Outside, in the world of sun, wind, and stone, the seasons turned. The Godslayer’s statue stood vigil in the field, its marble face weathered by rain and worn smooth by the touch of countless grateful hands. They left flowers and tokens. They prayed for strength, courage, and protection.

The body of Telmus remained standing, and the people who worshipped him, although they had the shape of men, were all powerful Demon Lords. However, Telmus could only see the shape of men and women of his clan, who had depended on him for so long for their protection. It was unknown if he saw through the deception, or the demon had slowly weighed down his discernment.

Deep within the hero’s hollow shell, in a mindscape of polished obsidian, the conversation continued. It was no longer a battle but a dialogue—a negotiation between meaning and meaninglessness.

Telmus would speak of the warmth of a campfire shared with friends, and Xylos would speak of the indifferent physics of combustion.

Xylos would speak of the crushing weight of geological time, and Telmus would speak of a single, persistent flower growing through a crack in the rock.

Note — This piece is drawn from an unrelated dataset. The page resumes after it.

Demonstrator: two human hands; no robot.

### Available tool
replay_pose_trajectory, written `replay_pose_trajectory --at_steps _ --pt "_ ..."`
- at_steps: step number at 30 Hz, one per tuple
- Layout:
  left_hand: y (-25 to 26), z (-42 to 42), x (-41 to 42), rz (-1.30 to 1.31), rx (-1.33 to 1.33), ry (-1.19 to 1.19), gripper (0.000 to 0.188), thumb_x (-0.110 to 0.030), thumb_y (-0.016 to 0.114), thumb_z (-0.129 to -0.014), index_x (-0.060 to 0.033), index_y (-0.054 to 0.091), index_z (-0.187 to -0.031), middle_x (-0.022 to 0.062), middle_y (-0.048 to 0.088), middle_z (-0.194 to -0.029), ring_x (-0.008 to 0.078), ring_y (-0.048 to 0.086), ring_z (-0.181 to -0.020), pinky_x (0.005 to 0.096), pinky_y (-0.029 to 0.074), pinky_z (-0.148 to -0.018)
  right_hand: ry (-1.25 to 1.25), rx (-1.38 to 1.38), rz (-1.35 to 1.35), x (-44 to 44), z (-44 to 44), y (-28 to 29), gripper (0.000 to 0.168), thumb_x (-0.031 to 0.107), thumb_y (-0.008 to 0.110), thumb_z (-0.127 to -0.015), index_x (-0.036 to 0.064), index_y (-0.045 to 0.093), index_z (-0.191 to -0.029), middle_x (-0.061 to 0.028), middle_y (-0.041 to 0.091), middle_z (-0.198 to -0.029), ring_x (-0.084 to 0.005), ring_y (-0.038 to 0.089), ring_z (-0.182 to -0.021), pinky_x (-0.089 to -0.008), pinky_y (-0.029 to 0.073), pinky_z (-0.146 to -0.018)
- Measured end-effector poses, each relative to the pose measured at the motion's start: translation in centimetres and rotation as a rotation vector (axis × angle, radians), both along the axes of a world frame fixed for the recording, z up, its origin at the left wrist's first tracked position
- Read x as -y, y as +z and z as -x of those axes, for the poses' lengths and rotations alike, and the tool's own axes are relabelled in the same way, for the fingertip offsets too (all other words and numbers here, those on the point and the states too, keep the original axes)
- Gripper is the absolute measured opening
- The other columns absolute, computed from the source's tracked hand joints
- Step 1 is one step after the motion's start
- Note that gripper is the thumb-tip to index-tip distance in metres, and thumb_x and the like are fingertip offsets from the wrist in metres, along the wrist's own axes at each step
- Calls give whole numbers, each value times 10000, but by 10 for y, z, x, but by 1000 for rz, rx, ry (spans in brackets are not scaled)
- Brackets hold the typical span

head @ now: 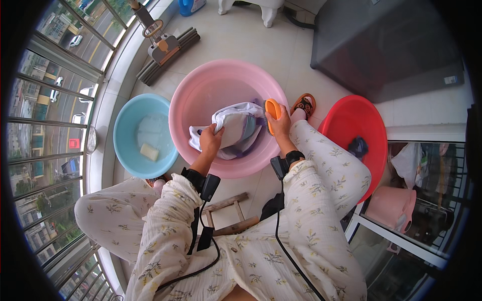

They discussed life. They debated Destiny. They wove a new story, together, in the dark. It was a story with only two listeners, a story that would never be told in the world above. But for the warrior and the demon, bound together in the silent, marble body of a hero, it was the only story that mattered. It was, finally, a story they both agreed to tell.

And in that act of mutual, grudging, hard-won creation, they both, in their own way, were free.

Or was this truly the case?

In the core of Telmus’s being, he knew that the demon wanted him to accept his fate, wanted him to willingly lay down his Destiny to be consumed, and Telmus saw no reason why he should deny the demon.

He was never one to back down from a challenge, and if Xylos were able to convince him of his path, then Telmus would give the demon his soul.

However, if this demon failed, if Telmus broke down his Abyssal Destiny, then he would bask in the dying screams of this primordial being.